PureSec is offering a free serverless security protection library for Amazon Web Services (AWS) Lambda functions. The move comes as the serverless security space is attracting increased attention from established players and new entrants.
The PureSec FunctionShield library allows developers to tighten security behavior of serverless runtimes and protect against unwanted activities. The library can be installed as a code dependency that allows developers to use code to define a protection posture. It also provides real-time security forensic information from inside of the serverless runtime that is directed into the AWS CloudWatch logging service.
PureSec CTO and Co-Founder Ory Segal explained that the vendor released the library as a “contribution to the serverless community.” He said that it can be downloaded in five minutes and is not limited to current PureSec customers.
“The main reason for this was to help new developers who are making their first steps in serverless with gaining confidence in these architectures,” Segal said. “When using serverless you lose some visibility and control over the runtime environment, which make some developers feel ill-at-ease.”
Current support is limited to Javascript-based Node.js runtime and Python programming language functions running on AWS Lambda. Though that shouldn’t be much of an issue as the Lambda platform dominates the serverless computing space.
PureSec noted that some companies have been taking alternate steps to isolate their sensitive AWS Lambda functions. This includes the use of a virtual private cloud (VPC) and using a network address isolation (NAT) gateway to monitor outbound traffic.
However, the vendor said that its platform is superior to this model because it allows developers to disable unnecessary outbound internet connections, disable unnecessary disk operations, and disable shell process executions that are not needed by a function.

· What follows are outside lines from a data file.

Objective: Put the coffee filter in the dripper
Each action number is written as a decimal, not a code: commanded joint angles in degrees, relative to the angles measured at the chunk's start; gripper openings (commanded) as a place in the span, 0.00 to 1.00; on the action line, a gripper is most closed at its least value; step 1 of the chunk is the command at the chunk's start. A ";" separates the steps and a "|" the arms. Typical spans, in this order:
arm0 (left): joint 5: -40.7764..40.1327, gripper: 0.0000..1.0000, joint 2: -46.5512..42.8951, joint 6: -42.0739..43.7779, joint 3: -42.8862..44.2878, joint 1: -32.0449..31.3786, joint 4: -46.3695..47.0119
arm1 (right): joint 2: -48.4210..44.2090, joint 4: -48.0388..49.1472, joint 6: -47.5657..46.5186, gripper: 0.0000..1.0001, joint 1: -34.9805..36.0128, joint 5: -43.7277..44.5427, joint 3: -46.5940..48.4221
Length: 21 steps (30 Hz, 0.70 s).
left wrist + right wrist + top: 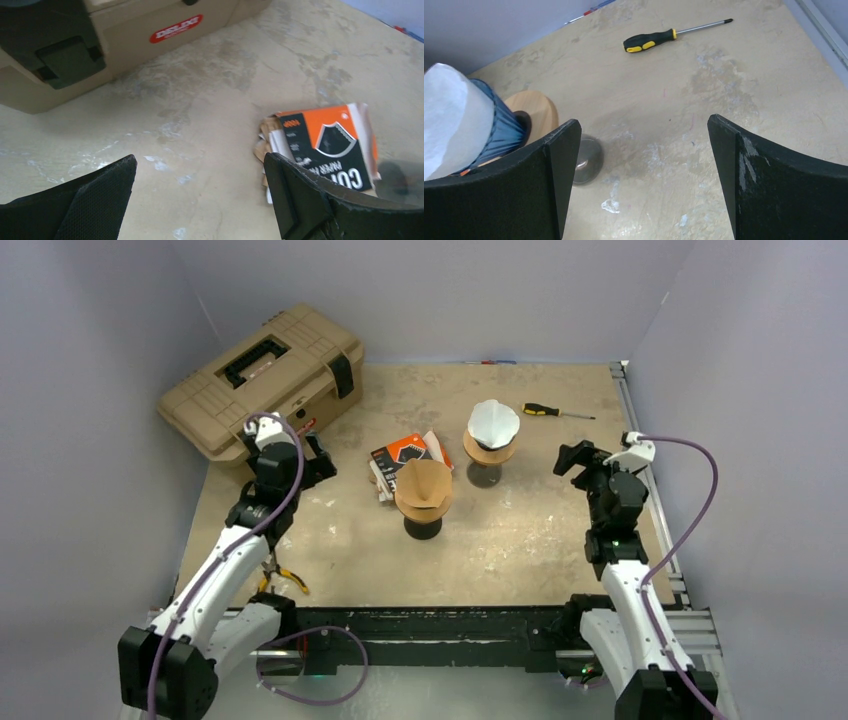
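Here, the right gripper has its fingers wide apart and holds nothing, and so does the left gripper. Near the right one, a white coffee filter sits in the blue dripper. Near the left one lies an orange filter pack.

Scuffed, stained beige table spreads beneath and ahead of both jaws; plain lavender-grey walls enclose it beyond them, evenly and softly lit.
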 commanded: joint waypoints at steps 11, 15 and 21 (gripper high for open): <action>-7.86 0.99 2.12 3.56 -10.56 9.68 23.97 | 15.29 35.35 -7.70 0.99 -0.11 9.79 -10.12; -11.59 0.99 2.02 6.14 -11.53 9.69 26.52 | 22.26 45.22 -9.43 0.99 -0.11 12.61 -11.85; -7.17 0.99 9.01 14.45 -13.43 9.68 34.60 | 28.68 61.37 -12.61 0.99 -0.02 7.31 -16.18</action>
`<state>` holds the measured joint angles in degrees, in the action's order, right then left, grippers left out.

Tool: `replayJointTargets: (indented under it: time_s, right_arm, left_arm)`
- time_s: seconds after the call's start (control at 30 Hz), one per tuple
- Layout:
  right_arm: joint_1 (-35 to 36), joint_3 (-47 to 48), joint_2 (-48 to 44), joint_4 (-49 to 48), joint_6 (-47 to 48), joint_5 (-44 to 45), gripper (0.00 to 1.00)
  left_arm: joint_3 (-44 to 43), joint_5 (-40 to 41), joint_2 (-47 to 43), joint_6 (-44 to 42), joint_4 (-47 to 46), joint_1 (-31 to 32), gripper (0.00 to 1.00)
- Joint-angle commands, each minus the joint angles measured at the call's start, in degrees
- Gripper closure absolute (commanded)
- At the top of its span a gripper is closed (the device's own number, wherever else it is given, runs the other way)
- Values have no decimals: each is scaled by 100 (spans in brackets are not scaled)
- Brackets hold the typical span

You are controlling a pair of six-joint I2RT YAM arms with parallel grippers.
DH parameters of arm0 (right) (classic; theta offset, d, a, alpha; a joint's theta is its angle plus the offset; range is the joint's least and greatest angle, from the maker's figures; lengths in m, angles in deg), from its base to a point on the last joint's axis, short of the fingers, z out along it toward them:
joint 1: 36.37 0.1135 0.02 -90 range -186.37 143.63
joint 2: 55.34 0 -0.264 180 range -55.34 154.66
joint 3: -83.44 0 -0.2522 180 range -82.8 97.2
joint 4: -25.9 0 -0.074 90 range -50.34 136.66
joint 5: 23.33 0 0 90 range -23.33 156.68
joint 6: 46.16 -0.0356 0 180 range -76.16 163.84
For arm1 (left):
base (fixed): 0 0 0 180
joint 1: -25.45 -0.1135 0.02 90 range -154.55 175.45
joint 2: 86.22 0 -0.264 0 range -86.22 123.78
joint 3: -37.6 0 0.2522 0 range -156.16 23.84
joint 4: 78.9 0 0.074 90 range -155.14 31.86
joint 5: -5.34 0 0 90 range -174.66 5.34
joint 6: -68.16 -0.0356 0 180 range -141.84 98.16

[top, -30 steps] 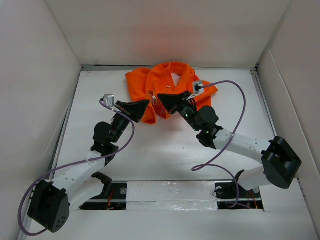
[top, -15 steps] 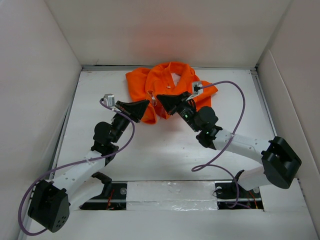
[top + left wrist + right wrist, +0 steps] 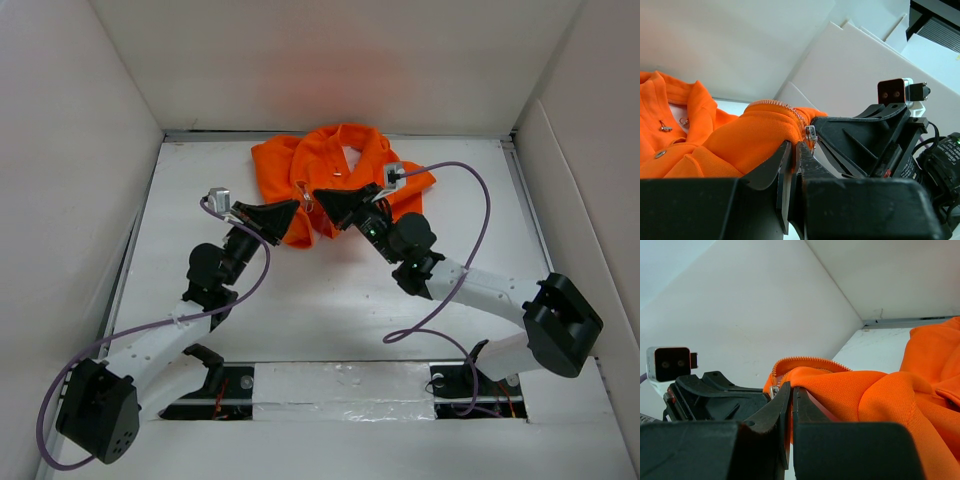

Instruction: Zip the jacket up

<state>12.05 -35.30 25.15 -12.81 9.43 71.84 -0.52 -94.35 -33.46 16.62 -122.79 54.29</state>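
Note:
The orange jacket [image 3: 340,165] lies bunched at the far middle of the table. Its lower front hangs lifted between my two grippers. My left gripper [image 3: 294,207] is shut on the jacket's front edge just left of the zipper; in the left wrist view the fabric [image 3: 740,145] is pinched between the jaws, and the small metal zipper pull [image 3: 810,133] sits just past the tips. My right gripper [image 3: 320,197] faces it, shut on the opposite edge [image 3: 850,385], with the zipper teeth [image 3: 805,361] arching above and the pull [image 3: 773,390] at its tips.
White walls enclose the table on the left, back and right. A purple cable [image 3: 480,215] loops from the right wrist over the table. The right gripper's body [image 3: 865,145] fills the right of the left wrist view, very near the left jaws.

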Motion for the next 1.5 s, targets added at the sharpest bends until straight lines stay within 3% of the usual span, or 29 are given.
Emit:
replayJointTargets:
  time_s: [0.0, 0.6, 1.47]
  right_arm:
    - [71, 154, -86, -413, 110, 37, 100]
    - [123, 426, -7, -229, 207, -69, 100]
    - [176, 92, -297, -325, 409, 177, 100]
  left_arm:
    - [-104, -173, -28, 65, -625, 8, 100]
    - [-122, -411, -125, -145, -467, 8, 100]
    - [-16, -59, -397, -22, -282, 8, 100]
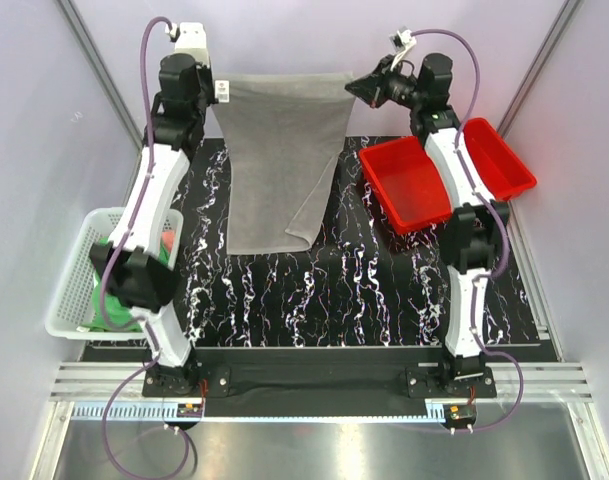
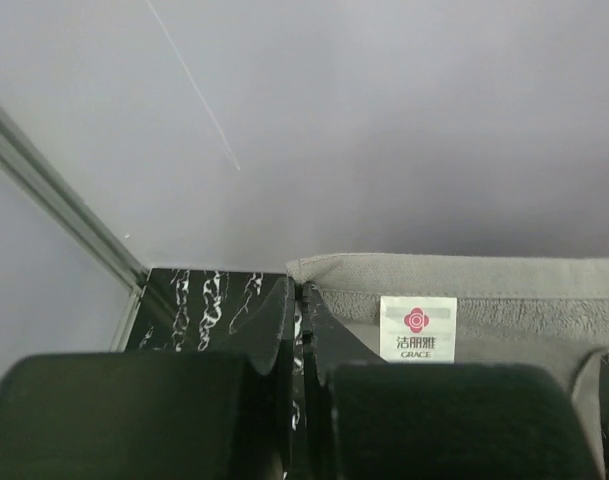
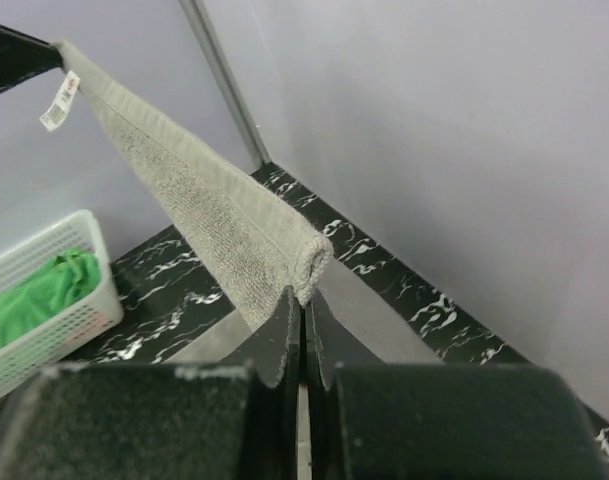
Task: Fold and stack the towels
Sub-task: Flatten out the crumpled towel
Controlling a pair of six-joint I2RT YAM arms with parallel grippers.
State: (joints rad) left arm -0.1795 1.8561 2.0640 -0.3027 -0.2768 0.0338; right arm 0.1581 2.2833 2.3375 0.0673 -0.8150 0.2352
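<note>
Above the far half of the table, the grey towel (image 1: 280, 160) hangs stretched between the two arms, its top edge held taut and level while its lower end drapes down onto the black marbled mat (image 1: 364, 290). The left gripper (image 1: 216, 92) has its jaws pinched together on the towel's left top corner; the right gripper (image 1: 359, 88) is likewise clamped tight on the right top corner, where the hem rolls over just above the fingers. A small white care label (image 2: 418, 328) is sewn just below the hem near the left corner; it carries a red flower-like emblem, three Chinese characters and the word "GRACE". From the right wrist the same tag dangles at the far corner, its print too small to read. A bright green towel (image 3: 39, 295) lies bunched in the white lattice basket (image 1: 72, 290) at the left edge of the table, with something pink or red (image 1: 169, 240) showing beside it behind the left arm. The red tray (image 1: 424, 185) sits to the right, under the right arm.
</note>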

Segal explained that the free library targets these three use cases that “we’ve heard people mention over and over.” However, he noted that the free version does not include the “enterprise-grade features that one would expect from an end-to-end serverless security platform” and is “definitely not” a full-featured platform that can deal with all serverless security threats.
Serverless Risks
Serverless potentially is more secure than containers or virtual machines (VMs) for a number of reasons. The technology doesn’t rely on traditional servers, and thus the presence of vulnerable binaries is eliminated; denial of service attacks are limited in scope and become billing issues; and serverless immutability eliminates reliance on potentially compromised servers.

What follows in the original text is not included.